### DIRECTIONS
Your task is to transcribe the data in full.
*** Begin section ***
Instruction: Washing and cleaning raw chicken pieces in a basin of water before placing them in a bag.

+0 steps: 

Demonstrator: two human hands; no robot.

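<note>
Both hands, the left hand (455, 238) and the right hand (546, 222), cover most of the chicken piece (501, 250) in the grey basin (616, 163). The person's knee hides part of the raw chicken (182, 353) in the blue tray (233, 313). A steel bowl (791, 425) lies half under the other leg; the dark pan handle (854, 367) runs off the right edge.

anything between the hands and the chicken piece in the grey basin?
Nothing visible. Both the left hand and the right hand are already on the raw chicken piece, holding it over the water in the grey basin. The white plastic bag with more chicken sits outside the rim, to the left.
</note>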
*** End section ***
### RESPONSE BELOW
Instruction: Washing and cleaning raw chicken pieces in a basin of water before placing them in a bag.

+0 steps: 

Demonstrator: two human hands; no robot.

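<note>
Both hands, the left hand (455, 238) and the right hand (546, 222), cover most of the chicken piece (501, 250) in the grey basin (616, 163). The person's knee hides part of the raw chicken (182, 353) in the blue tray (233, 313). A steel bowl (791, 425) lies half under the other leg; the dark pan handle (854, 367) runs off the right edge.

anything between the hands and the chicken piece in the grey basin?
Nothing visible. Both the left hand and the right hand are already on the raw chicken piece, holding it over the water in the grey basin. The white plastic bag with more chicken sits outside the rim, to the left.
</note>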

No further work remains on the exercise.